Today I drove home from the dealer with my new 2017 Frontier Pro4x Crew Cab - 6 speed manual (Gun Metallic)
I need to thank members of the ClubFrontier.org forum as I found the forum to be a valuable resource in the excruciating truck buying process. I'm just happy it's over.
Frontier conversion Timeline:
Homeowner/weekend project warrior
I inherited a 1994 Toyota Pickup Xtracab from my brother-in-law. The body was crap, but it still ran great. It was a second vehicle. It was my introduction to 4X4 along with the versatility of a pick up truck. I live in MA so being able to crush snow storms without fear was also an eye opener. At 163,000 miles and in need of some repair I sold it in 2011 for $1200. (might have been able to get some more, but I didn't feel like haggling over $500 +/-). That sale was my intro to the power of the Toyota truck reliability and resale value. I was a Toyota guy.
I consolidated 2 vehicles (beater truck and daily driver) into one truck. I was introduced to the high prices of new trucks along with the high mileage and resale pricing of trucks. I settled on a 2008 Toyota Tundra DC that came off of lease with 28,000 miles. I paid $19,500 which I thought was a decent deal. For me it was a big truck, but the Tacos were so darn expensive. I did like the ride. It was the random base model with the older 4.7 V8. I wasn't concerned about not having the 5.7 as the jump to a V8 alone was enough. I also liked the fact that the engine had a long run and solid reputation. I really thought the Tundra would be in the family for a long time and eventually I'd get a little shooter as a daily driver.
Fast forward to spring 2017. The Tundra is paid off. Mileage pretty good for a 9 yr old truck at 92,000. I was preparing for some standard large scheduled maintenance at 100,000 miles (timing belt and water pump, etc). After the last snow storm and use of 4WD I started hearing growls from the front and rear of the truck. It continued to get worse of the weeks. My MA inspection was due so I decided to take it to my mechanic to give it the once over. I had already researched the issue and had a good idea of what was causing the growl.
My mechanic confirmed my suspicion and dropped the bomb. Time for a new truck. The laundry list of repairs needed was much worse than expected. Some of the repairs needed were standard maintenance issues, but others were not. The brakes, rotors, caliper on front and rear were shot. I had replaced pads and 2 rotors at 70,000 miles. The growl turned out to be both the front and rear differentials shot. Toyota had put out a TSB for these, but never did a recall. Being out of warranty the cost to fix was about $2500 +/- each for new and/or rebuild. The radiator also had a leak. Basically it felt like at close to 100,000 miles the guts of the truck were falling apart. Personally I feel that with the early 2nd generation Tundras Toyota was still playing catch up to the Big 3 and under engineered major components to the Tundra. It was time for a change. The Toyota resale value remains high.
2017 - Spring
The hunt for a new rig begins. It didn't take long to narrow it down the choices to 3: Taco, Ridgeline, Frontier. The GMC Canyon and Chevy Colorado were too big and expensive to start. I was really looking to downsize from the Tundra. I test drove all 3. I probably watched every YouTube comparison video out there on mid-sized trucks over the course of 3 weeks.

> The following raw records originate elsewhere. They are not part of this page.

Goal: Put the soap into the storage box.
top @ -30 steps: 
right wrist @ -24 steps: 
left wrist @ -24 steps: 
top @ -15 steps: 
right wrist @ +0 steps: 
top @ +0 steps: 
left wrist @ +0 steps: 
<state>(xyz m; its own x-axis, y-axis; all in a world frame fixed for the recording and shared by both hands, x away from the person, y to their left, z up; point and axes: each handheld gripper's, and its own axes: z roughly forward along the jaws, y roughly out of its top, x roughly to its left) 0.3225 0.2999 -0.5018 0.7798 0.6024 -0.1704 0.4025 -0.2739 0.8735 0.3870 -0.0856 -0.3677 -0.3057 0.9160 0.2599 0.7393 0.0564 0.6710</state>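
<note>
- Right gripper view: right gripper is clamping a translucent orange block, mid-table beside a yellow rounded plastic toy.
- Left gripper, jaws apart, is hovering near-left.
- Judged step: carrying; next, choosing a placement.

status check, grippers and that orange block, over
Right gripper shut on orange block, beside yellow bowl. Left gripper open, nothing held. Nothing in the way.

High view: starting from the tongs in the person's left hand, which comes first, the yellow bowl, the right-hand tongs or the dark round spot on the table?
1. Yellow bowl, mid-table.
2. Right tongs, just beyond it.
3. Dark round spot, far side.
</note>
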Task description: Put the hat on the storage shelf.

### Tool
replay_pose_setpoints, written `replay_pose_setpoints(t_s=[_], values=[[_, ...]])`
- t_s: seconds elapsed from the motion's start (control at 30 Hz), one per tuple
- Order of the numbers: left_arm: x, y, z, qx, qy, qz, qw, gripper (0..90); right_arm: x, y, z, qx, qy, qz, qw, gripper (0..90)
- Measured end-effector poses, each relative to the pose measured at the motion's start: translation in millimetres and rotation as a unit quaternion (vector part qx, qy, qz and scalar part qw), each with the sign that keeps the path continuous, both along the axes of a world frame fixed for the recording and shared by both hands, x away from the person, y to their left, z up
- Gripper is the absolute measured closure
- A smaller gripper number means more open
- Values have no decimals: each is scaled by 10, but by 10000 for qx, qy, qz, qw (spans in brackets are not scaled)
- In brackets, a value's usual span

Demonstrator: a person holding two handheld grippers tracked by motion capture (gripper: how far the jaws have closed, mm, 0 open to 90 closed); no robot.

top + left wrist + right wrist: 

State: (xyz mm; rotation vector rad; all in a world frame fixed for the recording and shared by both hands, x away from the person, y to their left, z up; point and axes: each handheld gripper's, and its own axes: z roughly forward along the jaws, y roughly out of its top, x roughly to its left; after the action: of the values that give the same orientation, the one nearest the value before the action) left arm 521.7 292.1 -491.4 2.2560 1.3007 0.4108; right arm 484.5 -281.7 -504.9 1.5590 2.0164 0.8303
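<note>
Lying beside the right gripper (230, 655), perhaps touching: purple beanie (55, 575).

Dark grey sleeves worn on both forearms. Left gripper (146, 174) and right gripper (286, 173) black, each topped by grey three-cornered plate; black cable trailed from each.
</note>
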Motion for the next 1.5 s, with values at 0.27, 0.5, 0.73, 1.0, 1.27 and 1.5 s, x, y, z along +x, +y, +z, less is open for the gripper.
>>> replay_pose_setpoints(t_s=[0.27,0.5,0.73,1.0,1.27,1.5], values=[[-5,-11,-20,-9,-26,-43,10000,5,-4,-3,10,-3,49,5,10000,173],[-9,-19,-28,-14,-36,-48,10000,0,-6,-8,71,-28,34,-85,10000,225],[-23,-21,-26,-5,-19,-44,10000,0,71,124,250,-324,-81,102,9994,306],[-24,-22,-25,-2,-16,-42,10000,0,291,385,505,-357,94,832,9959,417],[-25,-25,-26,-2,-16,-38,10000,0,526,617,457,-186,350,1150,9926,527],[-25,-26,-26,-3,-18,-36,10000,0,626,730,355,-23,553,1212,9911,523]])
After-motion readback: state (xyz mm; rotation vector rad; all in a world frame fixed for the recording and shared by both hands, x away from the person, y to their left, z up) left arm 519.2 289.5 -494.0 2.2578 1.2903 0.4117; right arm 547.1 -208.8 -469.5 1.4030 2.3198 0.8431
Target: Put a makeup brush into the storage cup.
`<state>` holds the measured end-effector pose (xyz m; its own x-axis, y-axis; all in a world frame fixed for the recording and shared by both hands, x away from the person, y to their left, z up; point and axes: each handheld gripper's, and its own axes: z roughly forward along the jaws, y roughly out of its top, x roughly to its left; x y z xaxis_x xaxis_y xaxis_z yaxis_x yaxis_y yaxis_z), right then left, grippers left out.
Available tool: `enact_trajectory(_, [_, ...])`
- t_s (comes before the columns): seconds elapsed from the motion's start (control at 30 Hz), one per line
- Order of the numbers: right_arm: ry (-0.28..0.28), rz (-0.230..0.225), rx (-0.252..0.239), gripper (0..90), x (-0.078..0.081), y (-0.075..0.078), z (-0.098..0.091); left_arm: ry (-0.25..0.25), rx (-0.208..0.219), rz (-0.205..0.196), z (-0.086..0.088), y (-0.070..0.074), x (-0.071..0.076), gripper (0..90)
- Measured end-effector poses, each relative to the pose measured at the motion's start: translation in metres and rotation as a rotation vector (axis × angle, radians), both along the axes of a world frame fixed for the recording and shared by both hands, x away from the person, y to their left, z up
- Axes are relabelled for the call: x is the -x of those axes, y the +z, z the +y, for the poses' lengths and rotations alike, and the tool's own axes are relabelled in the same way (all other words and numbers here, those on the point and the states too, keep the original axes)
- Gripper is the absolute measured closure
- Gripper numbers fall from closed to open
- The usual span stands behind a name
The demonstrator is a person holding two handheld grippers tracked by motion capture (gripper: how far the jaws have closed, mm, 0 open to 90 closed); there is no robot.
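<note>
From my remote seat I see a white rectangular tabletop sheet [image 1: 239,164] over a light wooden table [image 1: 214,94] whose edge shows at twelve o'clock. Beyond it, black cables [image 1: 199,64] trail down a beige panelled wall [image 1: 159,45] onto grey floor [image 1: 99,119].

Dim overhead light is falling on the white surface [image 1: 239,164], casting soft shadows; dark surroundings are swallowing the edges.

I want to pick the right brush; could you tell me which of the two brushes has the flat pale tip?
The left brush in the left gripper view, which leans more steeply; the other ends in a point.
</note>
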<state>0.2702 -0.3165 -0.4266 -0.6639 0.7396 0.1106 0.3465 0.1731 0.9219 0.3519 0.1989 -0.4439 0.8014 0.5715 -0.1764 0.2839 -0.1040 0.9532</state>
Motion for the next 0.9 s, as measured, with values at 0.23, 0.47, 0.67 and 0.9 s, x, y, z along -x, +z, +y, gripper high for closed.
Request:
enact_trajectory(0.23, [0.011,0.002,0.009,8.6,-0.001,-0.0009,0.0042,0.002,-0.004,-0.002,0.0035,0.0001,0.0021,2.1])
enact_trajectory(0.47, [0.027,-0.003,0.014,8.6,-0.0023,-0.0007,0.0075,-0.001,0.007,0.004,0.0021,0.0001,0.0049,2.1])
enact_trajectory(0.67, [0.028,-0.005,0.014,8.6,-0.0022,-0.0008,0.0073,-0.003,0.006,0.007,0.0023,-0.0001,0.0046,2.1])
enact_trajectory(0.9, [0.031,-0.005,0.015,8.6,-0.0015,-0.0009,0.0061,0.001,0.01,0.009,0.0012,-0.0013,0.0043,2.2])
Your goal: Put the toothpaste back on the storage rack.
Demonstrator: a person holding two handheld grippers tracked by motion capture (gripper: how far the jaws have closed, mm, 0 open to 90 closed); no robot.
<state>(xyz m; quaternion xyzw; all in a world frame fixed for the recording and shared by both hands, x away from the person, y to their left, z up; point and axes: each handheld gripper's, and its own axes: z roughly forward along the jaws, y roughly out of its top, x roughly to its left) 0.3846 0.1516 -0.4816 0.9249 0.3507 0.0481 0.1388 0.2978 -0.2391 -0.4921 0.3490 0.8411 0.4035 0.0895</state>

I thought I'd give it a shot b/c of the 6 speed manual for the TRD Sport or Off Road package. I disliked it more than I thought. The body is enormous, the cab is tiny, the engine is under powered and overpriced. All things that most folks have noted on YouTube and forums.
By far the smoothest ride. It was very smooth and fast. As folks have noted it's more of a crossover than a truck. It's a great vehicle, but it also was pretty pricey and I feared the first year model syndrome that folks advise to avoid. 2 friends recently bought a Ridgeline over the last month. One friend is in his late 30s and previously had Subaru Impreza. The other friend is in his 60s and previously had a Honda Accord. I won't lie that their purchases made me reflect a bit more on what I was looking for in my next ride along with the overall value.
It won hands down. I was very pleasantly surprised at the quality of the ride. I LOVE the size. I feel like I just lost 50lbs leaving the full sized Tundra. The truck fits in the garage! I really dig the 6spd manual transmission. It feels engaging and youthful at the same time (we'll see how I feel in a month, but I've always been a manual transmission guy at heart). The overall value and reliability of the Frontier are what sold me in the end. I like vintage/classic vehicles and ironically this has a vintage feel to it that I like when comparing to the newer competitor models. I hope to take advantage of the Pro4x off road capabilities sometime this summer in the NE region. I know this thing will be fearless in heavy snow. I'm glad it worked out and I was able to find the Pro4X manual fairly local. I also can't give Toyota too much crap as the resale value remained high and that help me justify purchasing new over used this round. It was just time for a change and perhaps Toyota quality is not what it once was. (That seems to be the consensus of many these days)
I look forward to many years in the Frontier along with visiting the forum for tips/advice. All the best to fellow Frontier drivers.